**EXERCISE:**
Copy the lines below that contain "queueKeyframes".

**DATA BELOW:**
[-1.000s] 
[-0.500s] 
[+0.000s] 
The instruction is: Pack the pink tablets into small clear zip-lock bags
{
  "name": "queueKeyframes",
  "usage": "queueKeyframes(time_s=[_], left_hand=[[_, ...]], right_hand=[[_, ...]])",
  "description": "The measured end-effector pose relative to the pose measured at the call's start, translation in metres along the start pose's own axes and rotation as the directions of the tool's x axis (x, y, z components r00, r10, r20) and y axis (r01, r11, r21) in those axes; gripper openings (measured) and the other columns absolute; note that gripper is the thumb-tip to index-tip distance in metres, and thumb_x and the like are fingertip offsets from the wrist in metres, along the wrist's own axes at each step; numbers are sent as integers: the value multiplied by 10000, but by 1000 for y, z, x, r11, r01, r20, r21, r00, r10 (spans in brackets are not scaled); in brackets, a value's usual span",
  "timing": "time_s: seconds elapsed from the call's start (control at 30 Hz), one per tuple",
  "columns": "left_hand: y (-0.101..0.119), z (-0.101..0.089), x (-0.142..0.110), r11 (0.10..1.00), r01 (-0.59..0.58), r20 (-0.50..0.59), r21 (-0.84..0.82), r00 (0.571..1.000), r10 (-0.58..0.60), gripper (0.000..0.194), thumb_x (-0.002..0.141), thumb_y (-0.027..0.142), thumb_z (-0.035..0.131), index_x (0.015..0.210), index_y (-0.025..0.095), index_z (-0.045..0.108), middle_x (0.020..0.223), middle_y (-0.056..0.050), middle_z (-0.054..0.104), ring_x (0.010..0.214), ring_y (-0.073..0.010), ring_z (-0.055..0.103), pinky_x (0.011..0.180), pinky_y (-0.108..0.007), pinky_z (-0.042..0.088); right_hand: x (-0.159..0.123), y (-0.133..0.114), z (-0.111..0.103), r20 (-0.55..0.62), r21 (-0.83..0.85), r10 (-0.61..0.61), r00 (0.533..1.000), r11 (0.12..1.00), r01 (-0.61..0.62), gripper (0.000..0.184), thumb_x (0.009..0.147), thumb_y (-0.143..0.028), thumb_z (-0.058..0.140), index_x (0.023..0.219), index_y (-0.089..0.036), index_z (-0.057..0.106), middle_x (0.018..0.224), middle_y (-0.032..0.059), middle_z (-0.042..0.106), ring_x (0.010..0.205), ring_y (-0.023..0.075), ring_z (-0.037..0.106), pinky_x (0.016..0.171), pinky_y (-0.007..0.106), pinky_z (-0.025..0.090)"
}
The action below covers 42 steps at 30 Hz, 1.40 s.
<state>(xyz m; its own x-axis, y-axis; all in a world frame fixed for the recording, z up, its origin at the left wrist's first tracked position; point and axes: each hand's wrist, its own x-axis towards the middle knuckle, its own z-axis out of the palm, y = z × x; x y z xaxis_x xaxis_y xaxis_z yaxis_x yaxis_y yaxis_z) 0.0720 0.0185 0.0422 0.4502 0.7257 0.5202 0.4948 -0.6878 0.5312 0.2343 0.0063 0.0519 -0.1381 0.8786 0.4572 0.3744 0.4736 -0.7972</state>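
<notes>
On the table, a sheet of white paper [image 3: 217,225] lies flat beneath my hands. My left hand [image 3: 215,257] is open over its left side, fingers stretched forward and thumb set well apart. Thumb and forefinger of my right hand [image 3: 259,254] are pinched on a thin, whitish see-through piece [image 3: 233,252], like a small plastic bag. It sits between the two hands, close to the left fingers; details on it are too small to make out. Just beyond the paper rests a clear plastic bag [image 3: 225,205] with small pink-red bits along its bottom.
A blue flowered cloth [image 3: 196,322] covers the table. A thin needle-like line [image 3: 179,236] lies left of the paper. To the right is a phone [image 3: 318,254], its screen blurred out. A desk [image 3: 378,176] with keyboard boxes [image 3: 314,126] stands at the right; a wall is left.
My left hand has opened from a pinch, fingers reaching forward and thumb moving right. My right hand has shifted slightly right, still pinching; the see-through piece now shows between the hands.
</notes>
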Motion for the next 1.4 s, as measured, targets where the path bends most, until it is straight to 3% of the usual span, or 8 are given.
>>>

**YOUR RESPONSE:**
  "name": "queueKeyframes",
  "usage": "queueKeyframes(time_s=[_], left_hand=[[_, ...]], right_hand=[[_, ...]])",

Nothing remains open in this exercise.